The Catholic Mass (http://blogs.catholictv.org/DailyMass/): This is an excellent site where you can watch a weekday mass in it's entirety. June 12th happens to have a particularly excellent homily for divorced men and women. One caution: download time for the video is approx- imately 5 minutes, so don't think your computer has frozen. Be patient - it's worth the 5 minutes.
Daily Breakfast with Fr. Roderick (http://www.ustream.tv/channel/father-roderick-live): Watch Father Roderick's live feed from the SQPN studios in Amersfoort, the Netherlands. Great Catholic content also via podcast at http://www.sqpn.com.
More to come in our next issue!
|
|
Ask Deacon Mike . . .
Here are some recent questions from our readers:
Q: Dear Deacon Mike,
I'm a single woman, never married, and I am in love with a divorced man. He didn't want his divorce and is seeking a annulment. We've been dating for almost two years, and his divorce was final two years ago this month. We've been living a chaste lifestyle for six months now. No sex and I stopped taking the pill. We want to do things right. He went to confession and was advised that we should not kiss, hug, or hold hands. Should I stop seeing him altogether? I love him! How do we stay in our relationship? Are we supposed to? I need help with this. Please advise.

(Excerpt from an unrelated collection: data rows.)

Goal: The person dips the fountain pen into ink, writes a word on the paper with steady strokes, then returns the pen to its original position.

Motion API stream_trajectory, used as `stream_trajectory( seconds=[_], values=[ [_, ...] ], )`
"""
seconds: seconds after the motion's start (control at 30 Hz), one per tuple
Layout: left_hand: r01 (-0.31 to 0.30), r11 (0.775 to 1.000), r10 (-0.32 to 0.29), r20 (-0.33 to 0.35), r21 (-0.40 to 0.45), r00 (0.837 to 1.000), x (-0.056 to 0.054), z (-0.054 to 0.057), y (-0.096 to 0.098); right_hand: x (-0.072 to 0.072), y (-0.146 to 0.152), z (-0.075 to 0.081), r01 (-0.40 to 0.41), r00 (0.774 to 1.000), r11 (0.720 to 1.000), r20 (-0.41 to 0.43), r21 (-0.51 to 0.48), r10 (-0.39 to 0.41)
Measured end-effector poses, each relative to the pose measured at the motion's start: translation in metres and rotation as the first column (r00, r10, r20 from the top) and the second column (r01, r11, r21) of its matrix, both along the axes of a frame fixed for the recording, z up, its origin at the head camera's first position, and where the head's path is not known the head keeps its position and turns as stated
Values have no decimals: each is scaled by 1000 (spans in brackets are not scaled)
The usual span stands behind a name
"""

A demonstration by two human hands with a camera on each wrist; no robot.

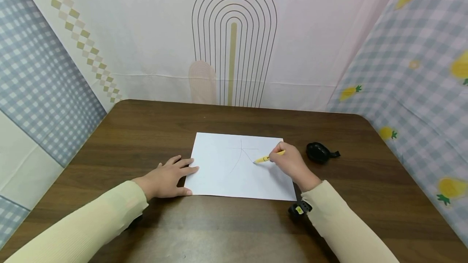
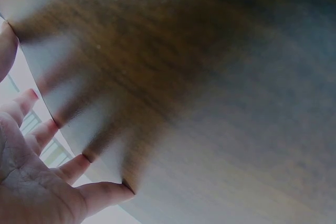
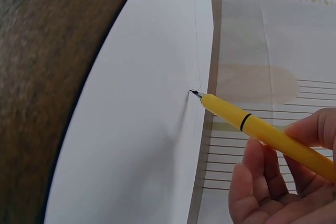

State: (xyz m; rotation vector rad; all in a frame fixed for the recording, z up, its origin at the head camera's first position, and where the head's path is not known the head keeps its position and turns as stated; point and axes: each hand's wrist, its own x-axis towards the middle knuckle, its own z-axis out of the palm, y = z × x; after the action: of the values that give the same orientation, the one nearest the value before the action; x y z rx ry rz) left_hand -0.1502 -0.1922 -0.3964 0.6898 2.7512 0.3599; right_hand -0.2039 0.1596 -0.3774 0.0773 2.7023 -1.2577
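Note:
A sheet of white paper (image 1: 219, 182) lies on the wooden table, with thin dark strokes drawn on its upper part: a short horizontal line, a vertical one through it that curves down left, and a slanting one to the right. My right hand (image 1: 292, 163) pinches a yellow pen (image 1: 266, 158), its tip at the lower end of the right slanting stroke. In the right wrist view the tip of the pen (image 3: 262, 132) meets the paper (image 3: 126, 93). Fingers spread, my left hand (image 1: 168, 177) rests at the left edge of the sheet, some fingertips on it.
To the right of the paper sits a small black object with a short tab (image 1: 319, 152). The brown table (image 1: 164, 121) ends at a white patterned cloth (image 1: 146, 31) behind, with checked cloth (image 1: 413, 92) hanging on the right. A black wrist device (image 1: 300, 209) hangs under my right sleeve.

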Motion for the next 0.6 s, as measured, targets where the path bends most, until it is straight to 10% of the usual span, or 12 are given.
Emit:
stream_trajectory(
  seconds=[0.6],
  values=[
    [4, 1000, -4, 7, -4, 1000, -1, 0, 0, 7, 9, 3, -11, 1000, 1000, 4, 14, 11]
  ],
)
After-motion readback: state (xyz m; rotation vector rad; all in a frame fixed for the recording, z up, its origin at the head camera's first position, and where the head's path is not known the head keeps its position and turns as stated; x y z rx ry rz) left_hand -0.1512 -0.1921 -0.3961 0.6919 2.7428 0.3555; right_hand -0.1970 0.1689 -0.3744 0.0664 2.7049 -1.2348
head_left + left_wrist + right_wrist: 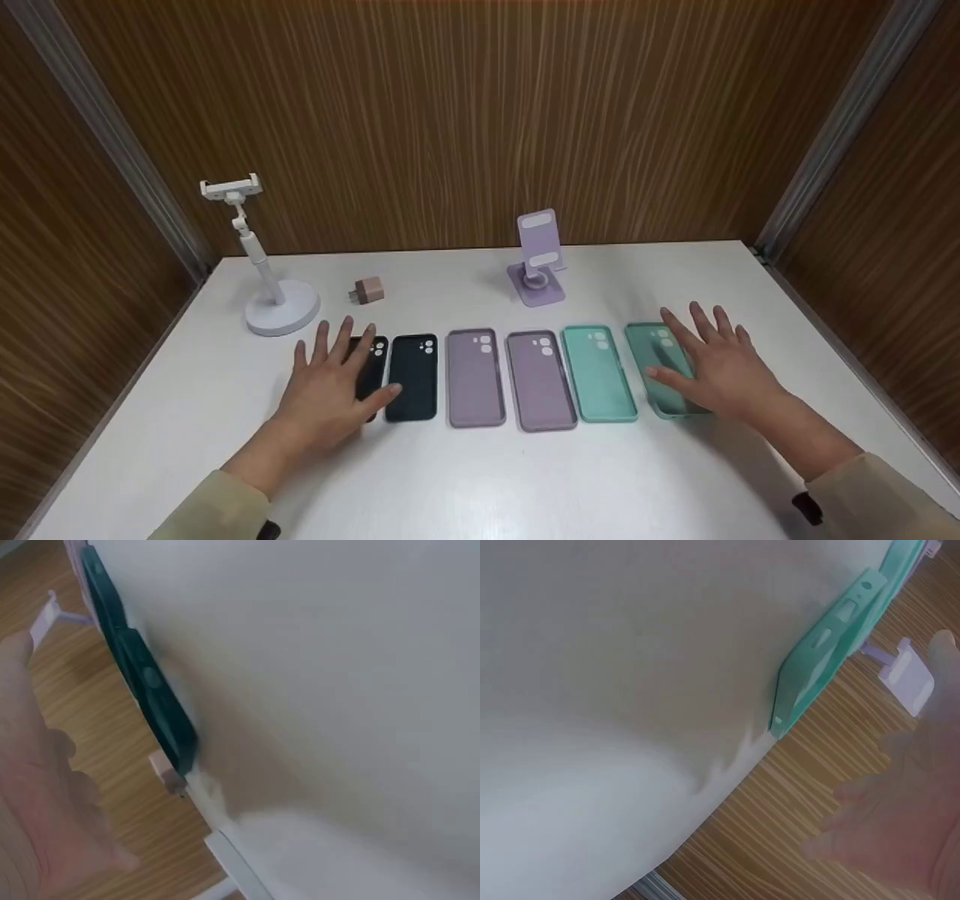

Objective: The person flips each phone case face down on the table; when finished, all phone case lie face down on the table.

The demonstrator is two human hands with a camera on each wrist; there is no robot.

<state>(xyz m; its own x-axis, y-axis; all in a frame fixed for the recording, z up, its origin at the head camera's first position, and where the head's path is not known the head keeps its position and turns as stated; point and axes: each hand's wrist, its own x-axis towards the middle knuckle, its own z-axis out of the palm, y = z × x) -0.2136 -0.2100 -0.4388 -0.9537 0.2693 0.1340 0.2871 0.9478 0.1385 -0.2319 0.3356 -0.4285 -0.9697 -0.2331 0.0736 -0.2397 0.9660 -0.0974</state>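
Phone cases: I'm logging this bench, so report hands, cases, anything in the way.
Left hand open above leftmost black case. Right hand open above rightmost green case. Six cases in a row. No obstruction seen.

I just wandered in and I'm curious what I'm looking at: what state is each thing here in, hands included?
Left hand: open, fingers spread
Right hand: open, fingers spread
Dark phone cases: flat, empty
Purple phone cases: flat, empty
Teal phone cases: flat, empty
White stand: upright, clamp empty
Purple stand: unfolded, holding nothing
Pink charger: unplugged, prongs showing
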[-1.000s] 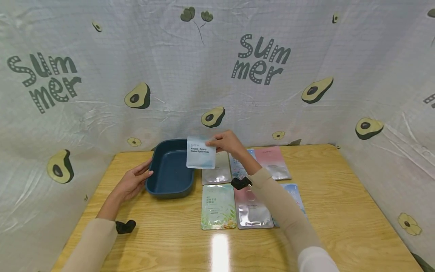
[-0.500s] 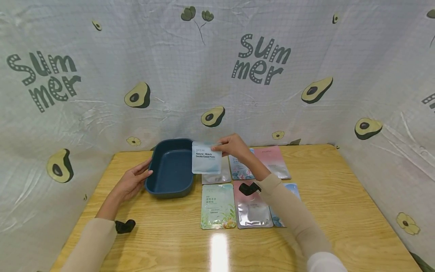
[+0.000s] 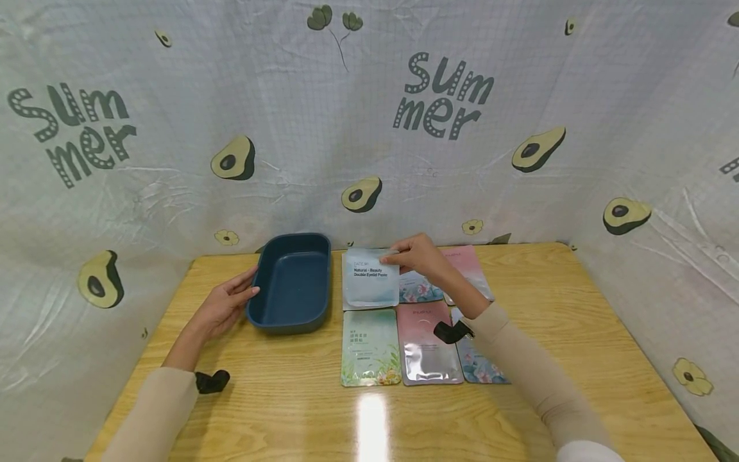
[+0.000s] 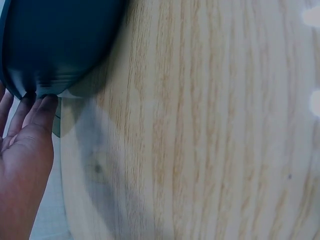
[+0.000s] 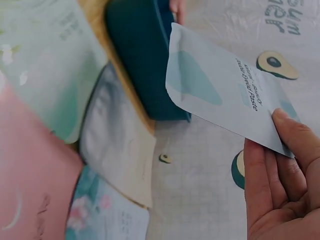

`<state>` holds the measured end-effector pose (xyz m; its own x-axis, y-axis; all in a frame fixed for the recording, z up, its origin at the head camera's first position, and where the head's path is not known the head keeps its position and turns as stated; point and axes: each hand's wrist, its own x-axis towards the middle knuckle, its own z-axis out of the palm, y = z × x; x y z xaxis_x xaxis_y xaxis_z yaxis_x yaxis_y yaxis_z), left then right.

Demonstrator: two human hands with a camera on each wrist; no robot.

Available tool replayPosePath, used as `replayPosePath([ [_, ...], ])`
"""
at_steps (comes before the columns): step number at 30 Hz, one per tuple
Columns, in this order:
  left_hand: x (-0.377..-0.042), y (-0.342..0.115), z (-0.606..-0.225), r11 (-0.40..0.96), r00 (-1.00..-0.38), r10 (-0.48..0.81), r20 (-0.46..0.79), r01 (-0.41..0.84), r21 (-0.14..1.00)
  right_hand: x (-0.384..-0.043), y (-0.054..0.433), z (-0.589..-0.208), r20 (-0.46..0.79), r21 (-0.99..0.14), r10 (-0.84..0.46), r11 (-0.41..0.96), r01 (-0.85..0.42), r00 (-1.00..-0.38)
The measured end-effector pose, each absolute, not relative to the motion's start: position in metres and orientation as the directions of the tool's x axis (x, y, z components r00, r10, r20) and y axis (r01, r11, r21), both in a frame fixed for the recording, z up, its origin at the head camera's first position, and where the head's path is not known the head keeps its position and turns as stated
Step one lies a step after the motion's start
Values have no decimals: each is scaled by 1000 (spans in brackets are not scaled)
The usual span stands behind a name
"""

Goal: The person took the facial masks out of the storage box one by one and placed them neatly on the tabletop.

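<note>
My right hand (image 3: 420,258) pinches a small pale blue sachet (image 3: 369,289), labelled double eyelid paste, by its upper right side. In the head view the sachet overlaps a silver and beige mask packet; the right wrist view shows that packet (image 5: 117,135) apart from it and below. My left hand (image 3: 224,309) lies against the left side of a dark blue bin (image 3: 294,327). Its fingertips (image 4: 47,102) touch the outer wall with the fingers fairly straight.
Several face mask packets lie flat in two rows right of the bin, among them a green one (image 3: 371,350), a pink and silver one (image 3: 430,346) and a blue floral one (image 3: 482,366). A printed white cloth (image 3: 288,128) hangs behind the wooden table (image 3: 277,398).
My right hand has carried the sachet right and slightly down, from beside the bin's right rim to over the beige packet. The left hand and bin have stayed put.
</note>
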<state>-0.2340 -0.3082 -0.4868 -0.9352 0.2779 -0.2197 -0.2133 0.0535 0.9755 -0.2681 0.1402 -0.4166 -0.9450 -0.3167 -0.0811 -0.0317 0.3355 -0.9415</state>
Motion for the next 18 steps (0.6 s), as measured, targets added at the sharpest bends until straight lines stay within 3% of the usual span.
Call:
replayPosePath([
  [9,-233,-308,-485,72,-934,285,-216,-204,976,-235,155,-419,-102,-928,-326,372,-29,-940],
  [18,-233,-306,-483,65,-935,280,-216,-206,976,-206,159,-432,-144,-950,-363,312,25,-920],
])
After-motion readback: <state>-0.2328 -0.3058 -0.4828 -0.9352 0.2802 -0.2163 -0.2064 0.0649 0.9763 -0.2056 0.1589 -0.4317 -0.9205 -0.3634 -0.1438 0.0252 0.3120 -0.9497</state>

Jennifer - Reseda, California
A: Dear Diana:
I want to congratulate you for living a chaste lifestyle and for recognizing your need to stop taking the pill. Let me encourage you, if you have not already done so, to also seek out the sacrament of Reconciliation, as well as to continue on your journey of living a chaste lifestyle. Lord knows that our culture and society does not support you in your efforts, but fortunately, through the graces received from your participation in the sacraments, you will receive the strength necessary to move forward. Perhaps the danger that the priest was concerned about in instructing your friend to no longer engage in holding hands, hugging or kissing, was a fear that it might very well lead the two of you to forego your commitment to living a chaste lifestyle should your signs of affection become too passionate. While holding hands, kissing and hugging are not in and of themselves sinful, given your past unchaste lifestyle, he may have been trying to protect you from a situation which might cause you to become unchaste again.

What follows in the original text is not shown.